- [PROBLEM DETAILS] Your task is to copy the listing exactly. Drop any pictures from the copy.

- [COLLECTED DATA]
::::::::::
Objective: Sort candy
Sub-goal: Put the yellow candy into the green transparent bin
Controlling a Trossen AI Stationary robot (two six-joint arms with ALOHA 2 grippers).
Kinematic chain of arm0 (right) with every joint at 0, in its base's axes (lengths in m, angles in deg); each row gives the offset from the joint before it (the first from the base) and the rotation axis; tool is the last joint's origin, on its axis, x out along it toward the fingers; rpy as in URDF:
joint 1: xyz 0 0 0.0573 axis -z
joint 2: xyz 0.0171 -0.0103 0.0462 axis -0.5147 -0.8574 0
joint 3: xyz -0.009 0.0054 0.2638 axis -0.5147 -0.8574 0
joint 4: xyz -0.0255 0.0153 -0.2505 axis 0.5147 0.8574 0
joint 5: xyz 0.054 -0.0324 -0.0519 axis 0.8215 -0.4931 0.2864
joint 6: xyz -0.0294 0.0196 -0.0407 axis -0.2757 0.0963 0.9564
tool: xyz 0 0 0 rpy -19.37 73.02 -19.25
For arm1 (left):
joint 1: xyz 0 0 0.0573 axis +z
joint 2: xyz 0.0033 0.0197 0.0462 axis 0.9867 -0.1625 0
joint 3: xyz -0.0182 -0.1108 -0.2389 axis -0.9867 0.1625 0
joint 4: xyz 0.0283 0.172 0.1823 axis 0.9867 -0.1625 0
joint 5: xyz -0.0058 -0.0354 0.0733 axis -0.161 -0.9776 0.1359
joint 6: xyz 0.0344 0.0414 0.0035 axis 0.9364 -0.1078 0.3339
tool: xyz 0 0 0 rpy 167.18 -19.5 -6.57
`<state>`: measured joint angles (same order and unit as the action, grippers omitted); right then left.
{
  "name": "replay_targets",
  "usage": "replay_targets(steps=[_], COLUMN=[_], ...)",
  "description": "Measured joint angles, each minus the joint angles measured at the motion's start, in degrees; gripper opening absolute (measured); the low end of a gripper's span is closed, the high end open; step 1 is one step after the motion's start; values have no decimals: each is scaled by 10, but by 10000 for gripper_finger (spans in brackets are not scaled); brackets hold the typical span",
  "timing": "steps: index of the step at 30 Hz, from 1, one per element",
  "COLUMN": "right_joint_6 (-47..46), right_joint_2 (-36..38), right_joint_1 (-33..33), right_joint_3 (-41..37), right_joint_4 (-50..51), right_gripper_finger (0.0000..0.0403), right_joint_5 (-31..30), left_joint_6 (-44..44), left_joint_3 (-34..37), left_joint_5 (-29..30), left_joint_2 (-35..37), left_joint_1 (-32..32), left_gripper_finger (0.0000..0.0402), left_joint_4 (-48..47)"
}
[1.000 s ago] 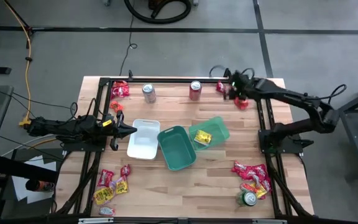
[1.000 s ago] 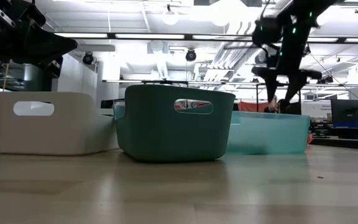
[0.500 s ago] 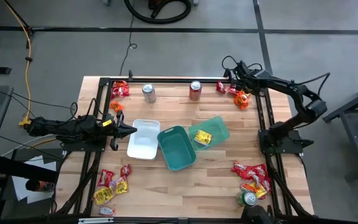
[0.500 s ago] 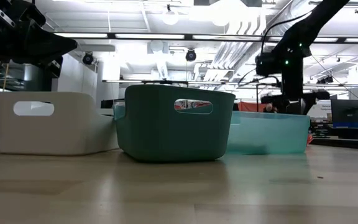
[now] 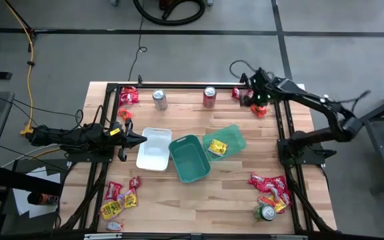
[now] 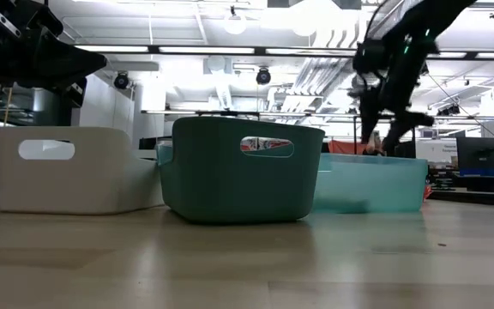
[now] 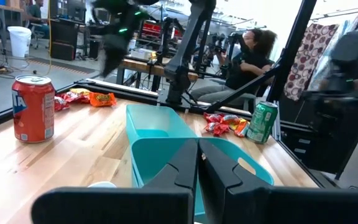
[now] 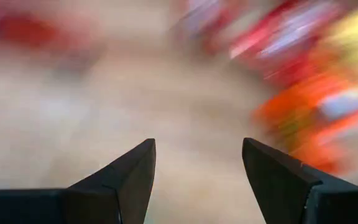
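The candy lies in piles of small red, yellow and orange packets: far right [image 5: 257, 105], far left [image 5: 128, 96], near left [image 5: 120, 199] and near right [image 5: 271, 187]. One yellow packet [image 5: 217, 147] lies in the light teal tray [image 5: 235, 137]. My right gripper [image 5: 253, 99] hovers open just above the far right pile. Its wrist view shows the gripper [image 8: 197, 143] over bare wood, with blurred red and orange packets [image 8: 309, 118] beyond it. My left gripper [image 5: 141, 140] waits shut at the white tray's [image 5: 153, 150] left side.
A dark green tray [image 5: 191, 159] stands between the white and the light teal ones. A silver can [image 5: 159, 99] and a red can [image 5: 209, 97] stand near the far edge, and a green can [image 5: 267, 213] stands by the near right pile. Black frame rails run along both sides.
My right gripper has stayed over the far right candy pile, drawing a little toward the far edge and then coming back over it, tipping as it went. It is in motion now, which smears its wrist view.
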<state>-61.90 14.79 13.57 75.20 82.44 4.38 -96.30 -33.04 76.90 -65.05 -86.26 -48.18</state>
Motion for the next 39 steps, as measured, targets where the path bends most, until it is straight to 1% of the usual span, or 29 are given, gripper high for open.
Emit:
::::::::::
- [RESPONSE TO THIS TASK]
Objective: Sort candy
Sub-goal: Put the yellow candy into the green transparent bin
Controlling a Trossen AI Stationary robot (two six-joint arms with ALOHA 2 grippers).
Kinematic chain of arm0 (right) with every joint at 0, in its base's axes (lengths in m, angles in deg); each row gives the offset from the joint before it (the first from the base) and the rotation axis; tool is the last joint's origin, on its axis, x out along it toward the fingers; rpy as in URDF:
joint 1: xyz 0 0 0.0573 axis -z
joint 2: xyz 0.0171 -0.0103 0.0462 axis -0.5147 -0.8574 0
joint 3: xyz -0.009 0.0054 0.2638 axis -0.5147 -0.8574 0
joint 4: xyz -0.0255 0.0153 -0.2505 axis 0.5147 0.8574 0
joint 5: xyz 0.054 -0.0324 -0.0519 axis 0.8215 -0.4931 0.2864
joint 6: xyz -0.0294 0.0196 -0.0407 axis -0.2757 0.0963 0.9564
tool: xyz 0 0 0 rpy -19.37 73.02 -19.25
For arm1 (left):
joint 1: xyz 0 0 0.0573 axis +z
joint 2: xyz 0.0033 0.0197 0.0462 axis 0.9867 -0.1625 0
joint 3: xyz -0.0182 -0.1108 -0.2389 axis -0.9867 0.1625 0
joint 4: xyz 0.0283 0.172 0.1823 axis 0.9867 -0.1625 0
joint 5: xyz -0.0058 -0.0354 0.0733 axis -0.161 -0.9776 0.1359
joint 6: xyz 0.0344 0.0414 0.0035 axis 0.9364 -0.1078 0.3339
tool: xyz 0 0 0 rpy 167.18 -19.5 -6.57
`<state>`: measured joint angles (same order and unit as the action, grippers omitted); right then left.
{
  "name": "replay_targets",
  "usage": "replay_targets(steps=[_], COLUMN=[_], ...)",
  "description": "Measured joint angles, each minus the joint angles measured at the motion's start, in degrees; gripper opening absolute (measured); the low end of a gripper's span is closed, the high end open; step 1 is one step after the motion's start; values have no decimals: each is scaled by 10, but by 10000 for gripper_finger (spans in brackets are not scaled); brackets hold the typical span",
  "timing": "steps: index of the step at 30 Hz, from 1, one per element",
  "COLUMN": "right_joint_6 (-47..46), right_joint_2 (-36..38), right_joint_1 (-33..33), right_joint_3 (-41..37), right_joint_4 (-50..51), right_gripper_finger (0.0000..0.0403), right_joint_5 (-31..30), left_joint_6 (-44..44), left_joint_3 (-34..37), left_joint_5 (-29..30), left_joint_2 (-35..37), left_joint_1 (-32..32), left_gripper_finger (0.0000..0.0402), left_joint_4 (-48..47)"
}
[1.000 s ago] 
[1.000 s ago] 
[0.500 s ago] 
[0.500 s ago] 
[now] 
[now] 
[now] 
[now] 
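The candy lies in piles of small red, yellow and orange packets: far right [image 5: 257, 105], far left [image 5: 128, 96], near left [image 5: 120, 199] and near right [image 5: 271, 187]. One yellow packet [image 5: 217, 147] lies in the light teal tray [image 5: 235, 137]. My right gripper [image 5: 253, 99] hovers open just above the far right pile. Its wrist view shows the gripper [image 8: 197, 143] over bare wood, with blurred red and orange packets [image 8: 309, 118] beyond it. My left gripper [image 5: 141, 140] waits shut at the white tray's [image 5: 153, 150] left side.
A dark green tray [image 5: 191, 159] stands between the white and the light teal ones. A silver can [image 5: 159, 99] and a red can [image 5: 209, 97] stand near the far edge, and a green can [image 5: 267, 213] stands by the near right pile. Black frame rails run along both sides.
My right gripper has stayed over the far right candy pile, drawing a little toward the far edge and then coming back over it, tipping as it went. It is in motion now, which smears its wrist view.
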<state>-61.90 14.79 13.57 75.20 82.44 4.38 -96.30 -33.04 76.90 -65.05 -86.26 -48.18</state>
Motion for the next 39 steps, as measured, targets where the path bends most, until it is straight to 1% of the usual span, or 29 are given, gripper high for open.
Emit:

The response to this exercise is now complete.